Psychologist and anthropologist

DR. T. V. PADMA

Margaret Mead shared a fundamental belief in the equality of human beings.


Margaret Mead was born in Philadelphia in 1901. Her mother was a social scientist who worked with immigrants and was a strong advocate of women's rights — an excellent role model for Margaret, who followed in her mother's footsteps.

Margaret attended Barnard College, where she worked with Frank Boas — one of the first researchers in a new field called Cultural Anthropology. Boas and Mead shared a fundamental belief in the equality of human beings: a belief that was uncommon among social scientists at the time. Many social scientists believed that the descendants of Western Europe were superior to other races, especially dark-skinned people.

New thinking

In 1927, Mead was given the post of assistant curator of ethnology at the American Museum of Natural History in New York. One of the first major studies that Mead conducted was on American Samoa, a U.S. possession in the South Pacific. Mead observed that, in contrast to American society, adolescence was not a difficult time for Samoans. The results of her fieldwork were published in 1928, in the book Coming of Age in Samoa. In 1929, Mead obtained her Ph. D. from Columbia University.

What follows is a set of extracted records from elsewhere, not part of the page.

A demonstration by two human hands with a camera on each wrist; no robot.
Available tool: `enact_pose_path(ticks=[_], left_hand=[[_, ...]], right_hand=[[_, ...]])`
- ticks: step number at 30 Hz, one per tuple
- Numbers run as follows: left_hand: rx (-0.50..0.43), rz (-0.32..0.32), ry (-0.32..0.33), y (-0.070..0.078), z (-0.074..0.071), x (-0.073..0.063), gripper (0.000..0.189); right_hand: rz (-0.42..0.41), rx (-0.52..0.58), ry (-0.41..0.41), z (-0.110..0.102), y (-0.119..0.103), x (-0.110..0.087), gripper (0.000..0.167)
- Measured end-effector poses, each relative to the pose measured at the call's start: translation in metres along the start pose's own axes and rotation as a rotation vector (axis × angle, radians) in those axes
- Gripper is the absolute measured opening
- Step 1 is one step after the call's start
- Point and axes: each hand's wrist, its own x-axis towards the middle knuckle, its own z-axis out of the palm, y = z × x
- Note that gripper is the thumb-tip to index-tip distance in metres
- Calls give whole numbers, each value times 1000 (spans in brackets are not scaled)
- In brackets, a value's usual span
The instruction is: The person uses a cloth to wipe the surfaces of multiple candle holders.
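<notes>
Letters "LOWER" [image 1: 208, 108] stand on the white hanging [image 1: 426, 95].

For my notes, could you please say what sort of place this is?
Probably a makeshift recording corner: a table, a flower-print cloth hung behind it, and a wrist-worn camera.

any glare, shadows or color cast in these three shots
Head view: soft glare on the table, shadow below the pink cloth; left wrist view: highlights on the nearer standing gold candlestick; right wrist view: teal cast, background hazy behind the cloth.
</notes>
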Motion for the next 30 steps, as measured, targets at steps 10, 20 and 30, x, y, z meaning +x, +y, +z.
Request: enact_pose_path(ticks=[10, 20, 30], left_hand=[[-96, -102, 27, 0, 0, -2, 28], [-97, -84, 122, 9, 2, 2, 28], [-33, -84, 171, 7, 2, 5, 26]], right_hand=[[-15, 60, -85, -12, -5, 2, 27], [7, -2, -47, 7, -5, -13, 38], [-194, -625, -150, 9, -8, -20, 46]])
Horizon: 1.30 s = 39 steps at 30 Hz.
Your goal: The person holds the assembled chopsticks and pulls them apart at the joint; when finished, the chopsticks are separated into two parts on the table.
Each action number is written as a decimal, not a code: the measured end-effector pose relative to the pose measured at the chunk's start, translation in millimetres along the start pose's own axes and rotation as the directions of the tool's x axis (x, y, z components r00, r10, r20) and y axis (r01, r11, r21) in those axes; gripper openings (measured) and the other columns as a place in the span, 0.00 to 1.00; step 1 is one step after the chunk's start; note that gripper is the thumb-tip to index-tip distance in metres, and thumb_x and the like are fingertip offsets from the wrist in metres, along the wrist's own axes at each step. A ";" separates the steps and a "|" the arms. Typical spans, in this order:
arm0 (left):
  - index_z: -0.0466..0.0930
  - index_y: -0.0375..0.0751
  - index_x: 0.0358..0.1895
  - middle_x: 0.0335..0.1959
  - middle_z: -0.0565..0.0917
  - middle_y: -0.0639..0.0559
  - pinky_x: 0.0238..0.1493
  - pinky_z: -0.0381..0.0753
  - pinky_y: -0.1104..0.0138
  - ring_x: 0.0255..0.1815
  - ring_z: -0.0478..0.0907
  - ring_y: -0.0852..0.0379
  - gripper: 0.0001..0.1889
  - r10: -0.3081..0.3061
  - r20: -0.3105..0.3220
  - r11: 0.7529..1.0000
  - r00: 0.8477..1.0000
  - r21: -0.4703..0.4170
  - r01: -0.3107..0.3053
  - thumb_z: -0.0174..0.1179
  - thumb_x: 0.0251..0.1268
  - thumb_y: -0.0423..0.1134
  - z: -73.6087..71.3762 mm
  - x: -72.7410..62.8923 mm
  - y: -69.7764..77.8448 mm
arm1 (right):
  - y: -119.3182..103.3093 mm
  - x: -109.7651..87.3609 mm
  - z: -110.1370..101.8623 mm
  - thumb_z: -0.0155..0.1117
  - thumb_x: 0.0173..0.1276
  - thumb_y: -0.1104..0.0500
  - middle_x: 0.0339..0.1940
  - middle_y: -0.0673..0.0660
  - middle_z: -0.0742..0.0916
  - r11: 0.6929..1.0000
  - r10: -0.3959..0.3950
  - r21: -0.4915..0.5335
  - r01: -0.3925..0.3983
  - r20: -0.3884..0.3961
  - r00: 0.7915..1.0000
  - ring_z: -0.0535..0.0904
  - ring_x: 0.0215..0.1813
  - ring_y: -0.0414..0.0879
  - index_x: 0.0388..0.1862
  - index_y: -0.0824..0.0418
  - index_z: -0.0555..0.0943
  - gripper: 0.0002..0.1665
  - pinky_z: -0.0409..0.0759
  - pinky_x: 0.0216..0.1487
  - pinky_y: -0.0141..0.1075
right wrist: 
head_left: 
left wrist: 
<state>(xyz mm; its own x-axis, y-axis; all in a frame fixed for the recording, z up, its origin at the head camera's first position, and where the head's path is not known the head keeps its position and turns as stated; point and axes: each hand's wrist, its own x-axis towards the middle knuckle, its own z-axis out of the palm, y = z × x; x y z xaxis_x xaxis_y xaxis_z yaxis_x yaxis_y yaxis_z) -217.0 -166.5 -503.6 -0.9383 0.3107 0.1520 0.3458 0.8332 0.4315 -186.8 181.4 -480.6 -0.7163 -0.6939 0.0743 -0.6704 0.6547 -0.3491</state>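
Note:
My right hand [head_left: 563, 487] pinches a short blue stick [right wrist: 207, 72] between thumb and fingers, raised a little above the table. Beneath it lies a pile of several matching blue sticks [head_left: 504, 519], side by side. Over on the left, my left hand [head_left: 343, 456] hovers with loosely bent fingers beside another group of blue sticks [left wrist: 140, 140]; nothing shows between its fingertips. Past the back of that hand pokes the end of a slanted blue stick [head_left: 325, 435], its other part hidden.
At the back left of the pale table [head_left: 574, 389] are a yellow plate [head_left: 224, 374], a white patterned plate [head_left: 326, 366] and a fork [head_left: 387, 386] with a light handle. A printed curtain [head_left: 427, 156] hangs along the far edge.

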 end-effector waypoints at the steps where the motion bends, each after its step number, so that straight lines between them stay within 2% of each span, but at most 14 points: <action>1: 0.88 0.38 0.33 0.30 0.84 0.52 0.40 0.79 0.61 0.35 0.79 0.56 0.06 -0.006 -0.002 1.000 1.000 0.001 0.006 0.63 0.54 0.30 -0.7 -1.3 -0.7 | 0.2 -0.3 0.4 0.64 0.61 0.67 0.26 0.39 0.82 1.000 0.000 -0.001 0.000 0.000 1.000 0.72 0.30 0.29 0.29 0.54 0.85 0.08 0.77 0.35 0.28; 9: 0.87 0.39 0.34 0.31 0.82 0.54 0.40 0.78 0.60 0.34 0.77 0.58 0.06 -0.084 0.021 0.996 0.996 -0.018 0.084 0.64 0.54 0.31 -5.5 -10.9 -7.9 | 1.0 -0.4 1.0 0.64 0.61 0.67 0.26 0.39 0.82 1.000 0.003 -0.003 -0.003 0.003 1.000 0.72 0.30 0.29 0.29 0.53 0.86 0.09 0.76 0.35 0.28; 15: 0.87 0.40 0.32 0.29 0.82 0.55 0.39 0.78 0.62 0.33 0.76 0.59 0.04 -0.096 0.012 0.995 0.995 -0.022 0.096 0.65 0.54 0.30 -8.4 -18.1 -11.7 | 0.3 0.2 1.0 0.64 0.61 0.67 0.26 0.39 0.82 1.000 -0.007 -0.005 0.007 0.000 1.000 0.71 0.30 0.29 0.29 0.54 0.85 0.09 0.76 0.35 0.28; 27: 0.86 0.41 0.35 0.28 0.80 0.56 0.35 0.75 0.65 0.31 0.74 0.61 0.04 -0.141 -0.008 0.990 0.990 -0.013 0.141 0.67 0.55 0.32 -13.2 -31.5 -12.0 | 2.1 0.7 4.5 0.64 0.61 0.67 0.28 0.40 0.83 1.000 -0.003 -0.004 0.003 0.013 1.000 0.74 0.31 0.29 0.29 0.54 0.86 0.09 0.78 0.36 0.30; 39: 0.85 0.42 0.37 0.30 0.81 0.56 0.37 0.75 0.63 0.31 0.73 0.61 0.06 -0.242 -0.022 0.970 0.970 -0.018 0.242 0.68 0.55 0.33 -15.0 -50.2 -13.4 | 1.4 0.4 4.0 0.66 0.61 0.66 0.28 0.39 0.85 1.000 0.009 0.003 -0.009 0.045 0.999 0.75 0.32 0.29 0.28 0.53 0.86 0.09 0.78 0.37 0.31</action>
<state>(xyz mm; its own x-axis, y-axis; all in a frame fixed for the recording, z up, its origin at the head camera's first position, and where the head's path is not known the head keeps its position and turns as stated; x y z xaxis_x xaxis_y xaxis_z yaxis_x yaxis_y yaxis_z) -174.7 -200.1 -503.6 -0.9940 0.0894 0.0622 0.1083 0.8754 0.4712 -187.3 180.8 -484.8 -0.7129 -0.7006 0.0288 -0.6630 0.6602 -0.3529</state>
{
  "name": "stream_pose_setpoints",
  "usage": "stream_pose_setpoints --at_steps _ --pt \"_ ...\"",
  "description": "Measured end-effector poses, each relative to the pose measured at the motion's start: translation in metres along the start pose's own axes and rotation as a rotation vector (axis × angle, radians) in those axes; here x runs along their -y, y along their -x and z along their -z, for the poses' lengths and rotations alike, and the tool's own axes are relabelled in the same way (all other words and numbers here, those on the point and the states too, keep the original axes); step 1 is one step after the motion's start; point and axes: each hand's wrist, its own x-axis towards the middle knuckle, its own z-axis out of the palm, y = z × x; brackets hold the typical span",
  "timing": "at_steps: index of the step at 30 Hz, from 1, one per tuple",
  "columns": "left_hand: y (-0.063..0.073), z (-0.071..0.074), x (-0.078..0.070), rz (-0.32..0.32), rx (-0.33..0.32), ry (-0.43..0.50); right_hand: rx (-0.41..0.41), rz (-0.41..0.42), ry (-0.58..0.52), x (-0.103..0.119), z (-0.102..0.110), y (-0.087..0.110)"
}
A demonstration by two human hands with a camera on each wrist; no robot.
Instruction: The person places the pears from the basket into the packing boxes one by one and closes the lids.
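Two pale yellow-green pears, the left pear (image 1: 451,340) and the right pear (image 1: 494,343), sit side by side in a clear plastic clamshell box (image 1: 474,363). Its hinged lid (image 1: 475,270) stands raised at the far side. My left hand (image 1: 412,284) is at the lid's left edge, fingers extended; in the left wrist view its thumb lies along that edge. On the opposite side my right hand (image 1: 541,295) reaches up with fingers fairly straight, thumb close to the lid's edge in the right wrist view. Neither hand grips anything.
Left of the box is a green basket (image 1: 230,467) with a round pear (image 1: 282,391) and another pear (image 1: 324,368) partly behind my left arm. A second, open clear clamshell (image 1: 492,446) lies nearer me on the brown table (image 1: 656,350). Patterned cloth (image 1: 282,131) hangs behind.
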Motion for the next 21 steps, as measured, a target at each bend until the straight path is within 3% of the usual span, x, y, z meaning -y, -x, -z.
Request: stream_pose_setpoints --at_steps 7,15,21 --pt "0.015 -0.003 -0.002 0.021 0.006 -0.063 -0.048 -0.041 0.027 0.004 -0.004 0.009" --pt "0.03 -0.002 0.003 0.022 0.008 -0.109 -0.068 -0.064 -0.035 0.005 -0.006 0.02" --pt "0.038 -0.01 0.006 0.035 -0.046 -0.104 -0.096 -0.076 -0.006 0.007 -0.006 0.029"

Mead's work centred on the role of women and female behaviour. Until then, research had focused on men.

In 1928, Mead made another field trip to study the Manus people of the Admiralty Islands, with her second husband, an anthropologist called Reo Fortune.

Upon their return, they worked to publish their research separately and together. In her book, Sex and Temperament, Mead argued (based on her research) that traits linked to gender are based on nurture (cultural influences) not nature (biological differences).